Signed-off-by: Florian Westphal <fw@strlen.de>
Signed-off-by: Pablo Neira Ayuso <pablo@netfilter.org>
---
 net/ipv4/netfilter/Kconfig              |  13 ----
 net/ipv4/netfilter/Makefile             |   1 -
 net/ipv4/netfilter/nft_chain_nat_ipv4.c |  85 -------------------------
 net/ipv6/netfilter/Kconfig              |  11 ----
 net/ipv6/netfilter/Makefile             |   1 -
 net/ipv6/netfilter/nft_chain_nat_ipv6.c |  83 ------------------------
 net/netfilter/Kconfig                   |   1 +
 net/netfilter/Makefile                  |   2 +
 net/netfilter/nft_chain_nat.c           | 108 ++++++++++++++++++++++++++++++++
 9 files changed, 111 insertions(+), 194 deletions(-)

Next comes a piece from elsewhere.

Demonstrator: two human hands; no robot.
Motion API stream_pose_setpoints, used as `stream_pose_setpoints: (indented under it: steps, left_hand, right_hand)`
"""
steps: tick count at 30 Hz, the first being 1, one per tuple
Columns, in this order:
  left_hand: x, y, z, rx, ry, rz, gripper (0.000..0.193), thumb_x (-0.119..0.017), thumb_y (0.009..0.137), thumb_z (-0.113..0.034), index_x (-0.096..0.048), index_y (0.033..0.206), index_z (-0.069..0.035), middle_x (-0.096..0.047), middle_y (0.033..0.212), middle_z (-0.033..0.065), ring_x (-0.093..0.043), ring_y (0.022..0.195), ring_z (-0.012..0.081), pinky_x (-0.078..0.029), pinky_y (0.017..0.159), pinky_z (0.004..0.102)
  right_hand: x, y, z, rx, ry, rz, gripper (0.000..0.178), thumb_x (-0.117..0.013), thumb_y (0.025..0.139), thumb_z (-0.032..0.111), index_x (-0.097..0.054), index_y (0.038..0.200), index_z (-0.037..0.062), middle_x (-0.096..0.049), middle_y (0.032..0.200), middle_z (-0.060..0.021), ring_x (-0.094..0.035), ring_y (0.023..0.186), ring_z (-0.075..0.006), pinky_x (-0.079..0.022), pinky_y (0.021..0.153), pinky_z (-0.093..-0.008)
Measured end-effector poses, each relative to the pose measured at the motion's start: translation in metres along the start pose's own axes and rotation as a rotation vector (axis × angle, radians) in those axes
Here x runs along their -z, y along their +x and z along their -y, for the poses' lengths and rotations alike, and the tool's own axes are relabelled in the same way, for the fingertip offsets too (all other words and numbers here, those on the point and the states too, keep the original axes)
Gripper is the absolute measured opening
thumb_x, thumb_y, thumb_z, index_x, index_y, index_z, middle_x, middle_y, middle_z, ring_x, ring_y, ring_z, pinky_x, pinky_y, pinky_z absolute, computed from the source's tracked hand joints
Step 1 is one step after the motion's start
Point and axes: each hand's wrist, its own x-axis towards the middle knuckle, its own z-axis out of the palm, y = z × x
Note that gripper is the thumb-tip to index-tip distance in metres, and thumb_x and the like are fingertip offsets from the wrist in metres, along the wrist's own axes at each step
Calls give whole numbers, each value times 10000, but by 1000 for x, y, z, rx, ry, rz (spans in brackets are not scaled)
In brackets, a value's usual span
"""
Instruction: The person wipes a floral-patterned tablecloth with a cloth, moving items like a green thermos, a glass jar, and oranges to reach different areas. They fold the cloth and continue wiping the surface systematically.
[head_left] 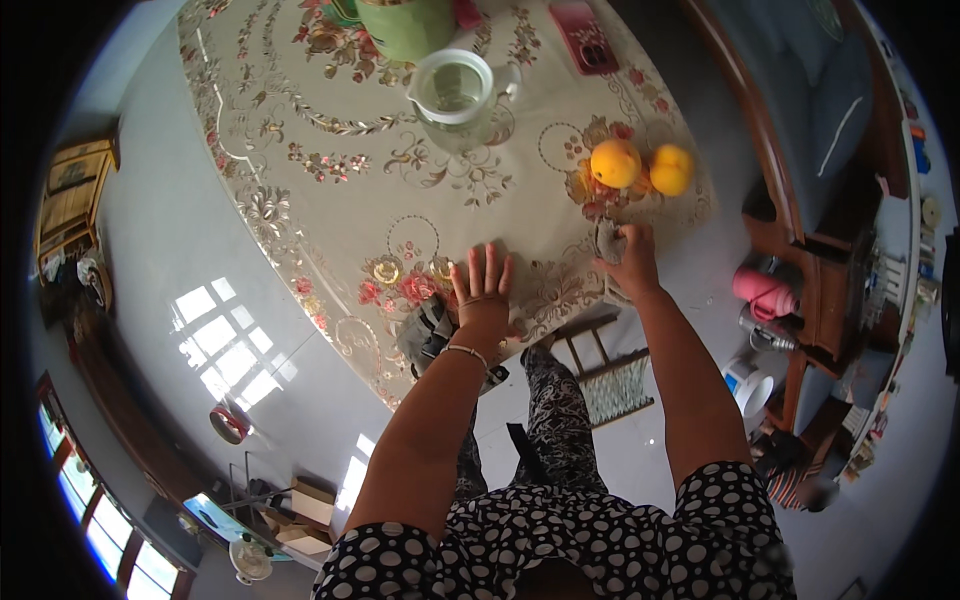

 delete mode 100644 net/ipv4/netfilter/nft_chain_nat_ipv4.c
 delete mode 100644 net/ipv6/netfilter/nft_chain_nat_ipv6.c
 create mode 100644 net/netfilter/nft_chain_nat.c

diff --git a/net/ipv4/netfilter/Kconfig b/net/ipv4/netfilter/Kconfig
index 71c291a86245..c98391d49200 100644
--- a/net/ipv4/netfilter/Kconfig
+++ b/net/ipv4/netfilter/Kconfig
@@ -95,19 +95,6 @@ config NF_REJECT_IPV4
 	default m if NETFILTER_ADVANCED=n
 
 if NF_NAT
-
-if NF_TABLES
-config NFT_CHAIN_NAT_IPV4
-	depends on NF_TABLES_IPV4
-	tristate "IPv4 nf_tables nat chain support"
-	help
-	  This option enables the "nat" chain for IPv4 in nf_tables. This
-	  chain type is used to perform Network Address Translation (NAT)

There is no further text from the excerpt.